Windows, which can be defined as holes in the sides of buildings through which energy enters and escapes, are one of the most important battlegrounds in the struggle to increase efficiency.
This is true for a couple of reasons. On one hand, windows perhaps are the element of the building where the barrier between the outside and inside environment is thinnest and where it is most important to control the entry and exit heating and cooling.

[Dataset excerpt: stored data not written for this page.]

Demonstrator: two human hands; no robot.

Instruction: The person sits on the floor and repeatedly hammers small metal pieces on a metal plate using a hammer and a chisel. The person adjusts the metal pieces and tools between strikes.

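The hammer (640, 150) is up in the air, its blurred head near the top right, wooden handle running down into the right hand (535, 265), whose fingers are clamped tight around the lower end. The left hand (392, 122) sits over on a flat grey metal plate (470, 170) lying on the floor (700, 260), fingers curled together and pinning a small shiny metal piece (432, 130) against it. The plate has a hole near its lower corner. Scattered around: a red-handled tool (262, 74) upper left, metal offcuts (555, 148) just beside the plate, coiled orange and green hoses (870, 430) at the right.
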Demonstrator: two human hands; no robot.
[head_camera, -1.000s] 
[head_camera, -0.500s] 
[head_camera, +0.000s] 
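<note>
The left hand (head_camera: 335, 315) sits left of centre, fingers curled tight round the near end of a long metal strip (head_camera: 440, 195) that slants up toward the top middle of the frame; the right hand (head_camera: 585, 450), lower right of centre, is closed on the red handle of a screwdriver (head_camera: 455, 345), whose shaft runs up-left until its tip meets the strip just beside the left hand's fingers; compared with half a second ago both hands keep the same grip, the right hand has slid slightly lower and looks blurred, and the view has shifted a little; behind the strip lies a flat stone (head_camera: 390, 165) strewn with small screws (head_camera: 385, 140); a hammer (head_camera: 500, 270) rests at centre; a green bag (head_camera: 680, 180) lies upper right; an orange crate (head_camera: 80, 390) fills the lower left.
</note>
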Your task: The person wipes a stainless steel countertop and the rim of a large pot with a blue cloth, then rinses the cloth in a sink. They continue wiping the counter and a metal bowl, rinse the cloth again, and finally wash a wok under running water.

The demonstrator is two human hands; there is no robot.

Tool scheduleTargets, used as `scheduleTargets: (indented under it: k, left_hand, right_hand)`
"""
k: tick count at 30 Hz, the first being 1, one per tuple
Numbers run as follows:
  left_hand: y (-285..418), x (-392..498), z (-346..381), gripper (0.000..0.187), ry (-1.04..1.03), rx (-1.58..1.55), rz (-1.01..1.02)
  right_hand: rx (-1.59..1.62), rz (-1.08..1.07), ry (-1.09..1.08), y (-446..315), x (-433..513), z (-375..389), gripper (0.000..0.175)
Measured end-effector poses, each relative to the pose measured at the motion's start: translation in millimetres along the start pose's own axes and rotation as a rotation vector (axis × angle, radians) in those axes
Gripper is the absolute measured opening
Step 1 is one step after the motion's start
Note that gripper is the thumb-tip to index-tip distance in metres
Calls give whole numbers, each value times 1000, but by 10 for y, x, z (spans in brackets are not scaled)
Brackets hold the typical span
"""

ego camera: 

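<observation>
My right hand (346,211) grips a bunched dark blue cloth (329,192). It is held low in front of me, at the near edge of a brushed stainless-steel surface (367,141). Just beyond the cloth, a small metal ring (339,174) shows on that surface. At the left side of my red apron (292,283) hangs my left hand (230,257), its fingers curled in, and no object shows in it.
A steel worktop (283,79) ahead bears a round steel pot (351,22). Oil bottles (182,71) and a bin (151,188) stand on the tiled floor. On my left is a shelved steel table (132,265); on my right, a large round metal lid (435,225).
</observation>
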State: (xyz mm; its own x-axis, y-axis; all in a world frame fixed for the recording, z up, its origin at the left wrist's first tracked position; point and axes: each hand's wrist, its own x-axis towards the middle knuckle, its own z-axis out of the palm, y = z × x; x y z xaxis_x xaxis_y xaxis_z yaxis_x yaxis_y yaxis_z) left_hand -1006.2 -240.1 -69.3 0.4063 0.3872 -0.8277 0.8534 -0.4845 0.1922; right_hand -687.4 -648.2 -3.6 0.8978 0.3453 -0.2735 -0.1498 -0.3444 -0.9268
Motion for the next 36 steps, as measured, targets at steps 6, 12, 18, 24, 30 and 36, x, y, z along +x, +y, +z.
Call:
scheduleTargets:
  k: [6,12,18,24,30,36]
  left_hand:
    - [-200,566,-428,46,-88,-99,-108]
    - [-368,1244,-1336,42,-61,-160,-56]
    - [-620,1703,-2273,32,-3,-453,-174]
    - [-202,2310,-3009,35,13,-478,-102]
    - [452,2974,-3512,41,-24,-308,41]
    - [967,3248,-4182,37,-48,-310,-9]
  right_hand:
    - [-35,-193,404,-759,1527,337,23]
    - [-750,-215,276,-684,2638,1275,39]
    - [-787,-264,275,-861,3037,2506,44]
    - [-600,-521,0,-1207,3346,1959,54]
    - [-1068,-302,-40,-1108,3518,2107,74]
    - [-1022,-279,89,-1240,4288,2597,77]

On the other, the sheer amount of glass in a typical structure represents a golden opportunity to harvest solar energy.
There are several ongoing projects aimed at improving performance and leveraging windows. “I see that there is going to be a change in how glass is put into buildings and how it will function,” said John Conklin, the President and CEO of SolarWindow. “I see an increase in competition by integrators — companies that take PV technology and integrate into building PV. I see that is going to be a booming business.”
SolarWindow is a technology that collects energy from the window and enters it into the building’s energy infrastructure. Conklin said the technology – which will become commercialized next year – uses a thin and almost invisible coating of conductive organic material. “We collect energy at the surface of the window,” Conklin said. “Through our technology – which includes what we call ‘invisible wires,’ we move the electricity into wires [adjacent to the window] and into the building system.”

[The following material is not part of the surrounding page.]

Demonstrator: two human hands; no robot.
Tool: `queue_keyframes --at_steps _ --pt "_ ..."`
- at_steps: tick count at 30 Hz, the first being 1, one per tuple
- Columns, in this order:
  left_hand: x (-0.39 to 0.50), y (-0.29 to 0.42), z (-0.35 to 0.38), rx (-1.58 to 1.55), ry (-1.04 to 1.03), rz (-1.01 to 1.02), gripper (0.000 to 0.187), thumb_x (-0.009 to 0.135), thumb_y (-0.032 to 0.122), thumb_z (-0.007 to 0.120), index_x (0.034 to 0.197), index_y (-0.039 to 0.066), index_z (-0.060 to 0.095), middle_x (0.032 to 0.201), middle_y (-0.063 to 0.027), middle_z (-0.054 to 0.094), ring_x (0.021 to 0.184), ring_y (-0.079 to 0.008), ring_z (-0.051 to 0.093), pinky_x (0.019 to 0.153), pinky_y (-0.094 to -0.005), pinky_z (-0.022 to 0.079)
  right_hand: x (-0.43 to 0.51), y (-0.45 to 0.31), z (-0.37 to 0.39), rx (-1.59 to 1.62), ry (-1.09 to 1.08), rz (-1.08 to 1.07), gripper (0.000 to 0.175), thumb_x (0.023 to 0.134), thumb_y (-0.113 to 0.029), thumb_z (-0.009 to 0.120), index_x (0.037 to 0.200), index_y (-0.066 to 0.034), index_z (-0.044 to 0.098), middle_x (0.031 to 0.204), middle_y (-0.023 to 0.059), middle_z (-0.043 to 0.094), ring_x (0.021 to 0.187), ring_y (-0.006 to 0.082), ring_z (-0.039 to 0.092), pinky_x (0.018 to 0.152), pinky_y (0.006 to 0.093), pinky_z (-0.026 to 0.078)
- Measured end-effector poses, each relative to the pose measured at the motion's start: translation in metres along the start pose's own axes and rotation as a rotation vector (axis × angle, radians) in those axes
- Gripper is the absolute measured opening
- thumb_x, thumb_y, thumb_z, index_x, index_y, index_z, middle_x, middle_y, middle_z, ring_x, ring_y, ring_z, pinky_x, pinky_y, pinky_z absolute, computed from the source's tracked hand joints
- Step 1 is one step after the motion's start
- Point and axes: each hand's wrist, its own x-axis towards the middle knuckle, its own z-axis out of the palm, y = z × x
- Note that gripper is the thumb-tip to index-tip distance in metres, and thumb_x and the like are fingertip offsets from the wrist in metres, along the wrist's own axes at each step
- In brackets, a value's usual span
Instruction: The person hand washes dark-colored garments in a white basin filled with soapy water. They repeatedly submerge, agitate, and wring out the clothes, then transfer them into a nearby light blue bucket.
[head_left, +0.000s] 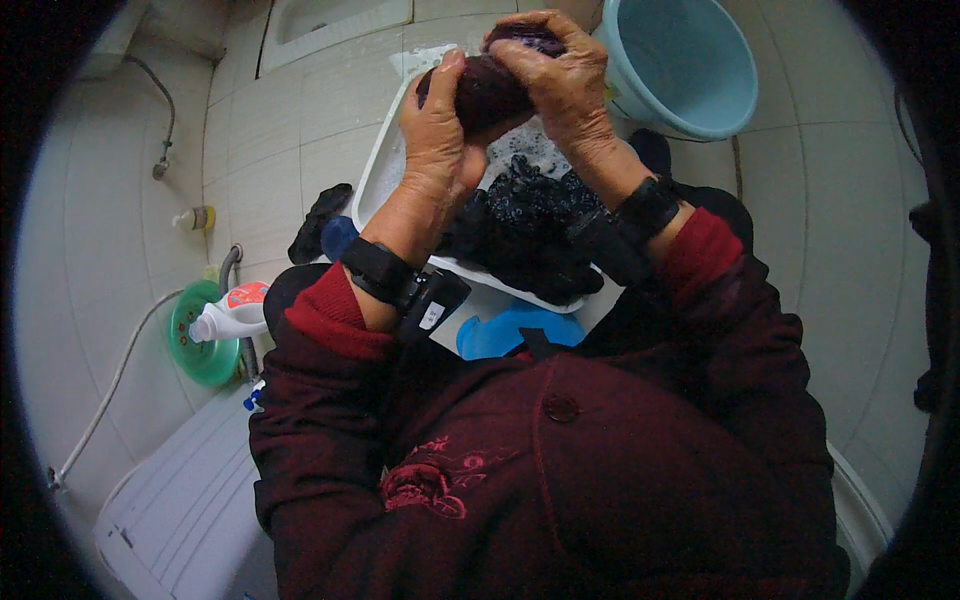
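Both my hands grip one dark purple cloth (484, 91), wet and bunched, above a white plastic basin (381, 161). My left hand (436, 127) clasps its left part, thumb laid over the top. On the other side my right hand (559, 75) squeezes the upper end, where some suds show. Below them, soaked black clothing (525, 217) lies heaped in the basin and hangs over its near rim. White foam (529, 146) floats around that heap. What kind of garment the purple cloth is, I cannot tell.
A light blue bucket (679, 67) stands beyond my right wrist. To the left are a dark shoe (321, 223), a white detergent bottle (232, 311), a green basin (199, 334) and a pump bottle (196, 218). A blue plastic object (517, 330) sits before my lap.
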Motion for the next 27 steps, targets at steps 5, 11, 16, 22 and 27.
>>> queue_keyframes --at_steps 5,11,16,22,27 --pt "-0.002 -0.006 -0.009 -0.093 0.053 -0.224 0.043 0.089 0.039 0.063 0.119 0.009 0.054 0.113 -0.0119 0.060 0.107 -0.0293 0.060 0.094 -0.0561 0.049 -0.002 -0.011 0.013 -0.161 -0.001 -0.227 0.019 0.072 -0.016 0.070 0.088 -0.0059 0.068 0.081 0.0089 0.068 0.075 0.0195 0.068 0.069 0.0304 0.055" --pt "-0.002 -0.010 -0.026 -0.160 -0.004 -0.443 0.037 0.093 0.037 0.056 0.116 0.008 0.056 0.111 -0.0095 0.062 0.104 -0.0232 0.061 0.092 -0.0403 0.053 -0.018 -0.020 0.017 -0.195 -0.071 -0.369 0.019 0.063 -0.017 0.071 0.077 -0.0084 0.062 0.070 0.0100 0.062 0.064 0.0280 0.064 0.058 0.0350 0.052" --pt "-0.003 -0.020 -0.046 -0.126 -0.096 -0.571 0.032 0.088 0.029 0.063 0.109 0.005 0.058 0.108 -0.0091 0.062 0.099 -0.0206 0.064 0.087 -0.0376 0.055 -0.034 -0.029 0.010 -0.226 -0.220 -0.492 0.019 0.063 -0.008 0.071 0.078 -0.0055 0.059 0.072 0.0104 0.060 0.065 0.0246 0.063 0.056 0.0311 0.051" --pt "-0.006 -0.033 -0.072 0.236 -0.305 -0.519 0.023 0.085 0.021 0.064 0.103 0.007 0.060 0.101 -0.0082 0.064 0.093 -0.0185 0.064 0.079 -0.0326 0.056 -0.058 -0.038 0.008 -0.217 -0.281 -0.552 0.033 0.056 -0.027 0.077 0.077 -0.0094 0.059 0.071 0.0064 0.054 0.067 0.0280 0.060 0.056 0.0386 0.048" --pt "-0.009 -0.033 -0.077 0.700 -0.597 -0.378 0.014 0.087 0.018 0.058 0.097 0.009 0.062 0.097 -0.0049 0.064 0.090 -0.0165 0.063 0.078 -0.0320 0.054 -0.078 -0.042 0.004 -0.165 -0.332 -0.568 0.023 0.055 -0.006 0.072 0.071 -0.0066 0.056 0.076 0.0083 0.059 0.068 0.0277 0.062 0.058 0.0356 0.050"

The system, Conklin said, is configured differently depending on whether it is a new construction, a broad retrofit project or a window replacement. The windows, he said, have the potential to cut building energy use in glass-intensive sky scrapers between 30 percent and 50 percent and have a payback on investment of less than one year.
There is lot going on in windows. Last month, Energy Manager Today posted a story post about window film which The International Window Film Association (IWFA) claims can stop as much as 85 percent of solar energy from entering the building and retain 55 percent of energy – in the form of heating and cooling – from escaping.

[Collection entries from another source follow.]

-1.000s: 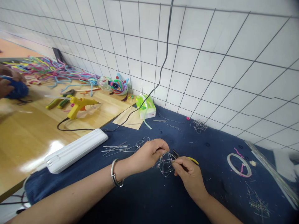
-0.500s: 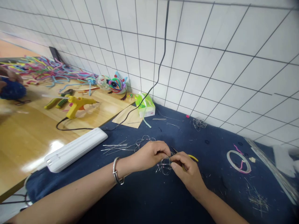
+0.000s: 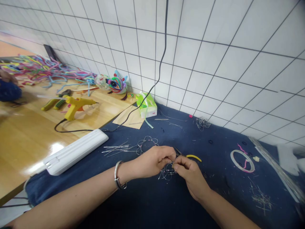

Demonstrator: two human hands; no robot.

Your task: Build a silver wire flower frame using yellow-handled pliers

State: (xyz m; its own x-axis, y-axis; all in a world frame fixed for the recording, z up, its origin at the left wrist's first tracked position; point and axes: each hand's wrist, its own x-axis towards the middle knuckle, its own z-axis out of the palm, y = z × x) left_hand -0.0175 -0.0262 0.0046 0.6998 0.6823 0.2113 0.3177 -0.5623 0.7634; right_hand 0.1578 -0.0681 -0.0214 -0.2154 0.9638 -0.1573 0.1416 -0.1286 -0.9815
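Observation:
My left hand (image 3: pixel 156 160), with a silver bangle (image 3: pixel 116 175) on the wrist, pinches the upper edge of a small looped wire frame (image 3: pixel 168 171). My right hand (image 3: pixel 190 173) is closed on the frame's right side, thumb and forefinger together. The thin silver wire bends into several loops with tiny pinkish spots; fingers hide its top. Just behind my hands lie pliers with a yellow handle (image 3: pixel 194 157), partly covered. A flower-shaped wire piece (image 3: pixel 147 140) rests beyond my left hand, beside loose straight wires (image 3: pixel 116 149).
A white bar-shaped box (image 3: pixel 76 152) lies at left, near a yellow glue gun (image 3: pixel 75 106) and its black cord. A tissue pack (image 3: pixel 147 106) stands by the wall. Tangled wire (image 3: pixel 202 123), a ring of tape (image 3: pixel 242 161) and wire scraps (image 3: pixel 262 200) lie on the dark cloth. Another person's hand (image 3: pixel 8 77) shows far left.
The view has shifted slightly. My hands stay together at the wire frame, with the right fingers turned a little, and more of the yellow-handled pliers and the flower-shaped piece shows.

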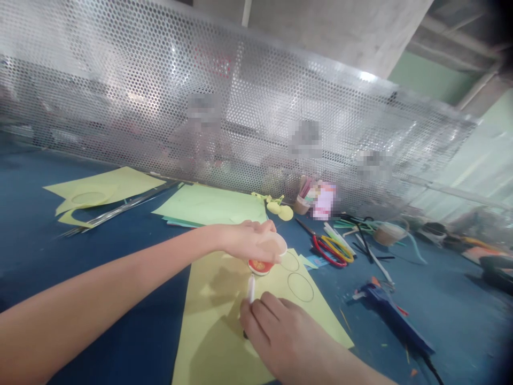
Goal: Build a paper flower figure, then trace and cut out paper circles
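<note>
My left hand [246, 240] is closed around a small round tub-like object with a pale disc-shaped top and a red, white-rimmed part [259, 267]. It is held on or just over a yellow sheet of paper [216, 321]; contact is hard to tell. My right hand [280, 326] grips a white pen [251, 290], its tip close to the red part's lower edge. Two drawn circles show on the sheet, one whole circle [300, 287] and another partly behind my left hand.
Red- and yellow-handled scissors [331, 250] and a blue glue gun [393, 315] lie right. Green paper [212, 203], cut yellow paper [116, 184] and metal rods [124, 206] lie behind and left. A perforated metal screen [160, 107] borders the blue table; people are beyond it.
</note>
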`<action>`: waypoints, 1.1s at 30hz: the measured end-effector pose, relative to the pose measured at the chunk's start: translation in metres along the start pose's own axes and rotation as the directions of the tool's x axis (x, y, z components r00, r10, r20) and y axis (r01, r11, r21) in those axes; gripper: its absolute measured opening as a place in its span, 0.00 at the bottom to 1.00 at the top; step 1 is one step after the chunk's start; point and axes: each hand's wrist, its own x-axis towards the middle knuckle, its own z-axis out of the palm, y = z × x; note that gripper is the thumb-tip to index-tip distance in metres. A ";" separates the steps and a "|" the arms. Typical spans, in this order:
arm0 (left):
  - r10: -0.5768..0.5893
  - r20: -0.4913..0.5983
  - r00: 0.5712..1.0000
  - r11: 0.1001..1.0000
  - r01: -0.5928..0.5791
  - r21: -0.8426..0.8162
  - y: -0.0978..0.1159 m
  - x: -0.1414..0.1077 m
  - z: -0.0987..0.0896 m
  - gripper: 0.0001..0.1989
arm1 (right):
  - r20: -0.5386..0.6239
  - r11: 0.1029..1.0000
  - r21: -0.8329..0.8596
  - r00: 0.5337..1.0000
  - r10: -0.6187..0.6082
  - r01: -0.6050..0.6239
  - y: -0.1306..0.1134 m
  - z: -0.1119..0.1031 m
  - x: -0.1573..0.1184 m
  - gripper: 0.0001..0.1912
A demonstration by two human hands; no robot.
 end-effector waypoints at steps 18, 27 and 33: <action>-0.010 -0.040 0.999 1.000 0.010 0.007 0.004 -0.005 -0.003 0.37 | -0.008 0.998 0.032 0.998 0.059 -0.059 0.009 0.009 -0.002 0.14; 0.015 -0.047 0.999 1.000 -0.016 -0.019 -0.006 0.000 0.001 0.39 | -0.203 0.904 0.361 0.926 0.318 -0.231 0.023 -0.001 -0.011 0.09; 0.040 -0.046 0.998 0.999 -0.039 0.031 0.004 -0.004 -0.003 0.32 | -0.035 0.720 0.523 0.833 0.552 -0.455 0.031 -0.005 -0.031 0.09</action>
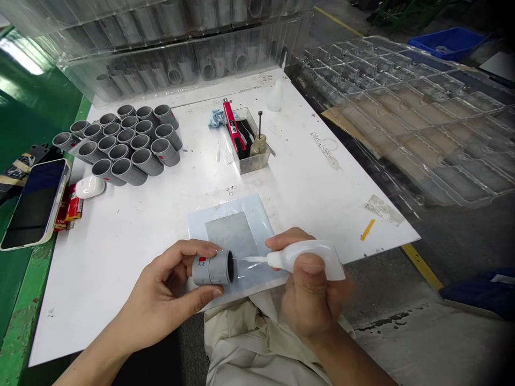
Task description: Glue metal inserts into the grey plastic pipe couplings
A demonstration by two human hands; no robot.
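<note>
My left hand [177, 284] is closed round a short grey plastic tube [212, 267] that lies sideways, its open end facing right. Printed marks and a red patch show on its side. In my right hand [311, 289] is a white squeeze bottle [309, 257], tilted so that its thin nozzle points left at the tube's mouth. Whether the tip touches the rim I cannot tell. Below them lies a pale blue sheet [263, 214] with a grey rectangular piece [232, 234] on it. More grey tubes [129, 135] stand grouped at the left of the white table [161, 209].
A clear box [253, 164] holds a red-handled tool [233, 124] and a small jar [258, 146]. Another white bottle [275, 96] stands behind. Stacked clear trays [185, 59] of tubes line the back; a phone [36, 201] rests at left. Clear trays [402, 112] lie right.
</note>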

The news was that that its Window Film Savings Calculator had been approved by the California Energy Commission as a way to determine the value of window film installations and enable schools in the state to apply for funding under Proposition 39. This enables standalone window film projects; previously, window filming only was done during broader retrofits.
The split seems to be between passive and active windows. Technavio Research Analytst Soumya Mutsuddi told Energy Manager Today in February that there are two types of smart glass: Electrically activated and environmentally activated. Each category can be further segregated into subgroups. SolarWindow and window film sector fit into the passive window category which, the analyst told Energy Manager Today, can be subdivided into photo-chromatic, thermo-chromatic and thermo-tropic categories. The bottom line is that there are a lot of approaches to creating windows that use sophisticated technology to drive energy efficiency.
Earlier this year, Lawrence Berkeley National Laboratory’s website posted a story about research into a paint-like substance that be applied to existing windows to reflect heat. One of the researchers told the reporter that the polymer would enable visible light to pass through the window while reflecting infrared frequencies. The team is working under a $3.95 million award from the Department of Energy’s Advanced Research Projects Agency-Energy (ARPA-E) at the University of Colorado Boulder. Caltech and Materia Inc. also are participating in the project.
There are other projects and companies working on – or already offering – products. The sense is that they range from relatively inexpensive add-ons to existing windows to expensive, wired window that react to the physical environment inside the structure on a real time basis. The bottom line is that there are many smart and entrepreneurial people in the glass business.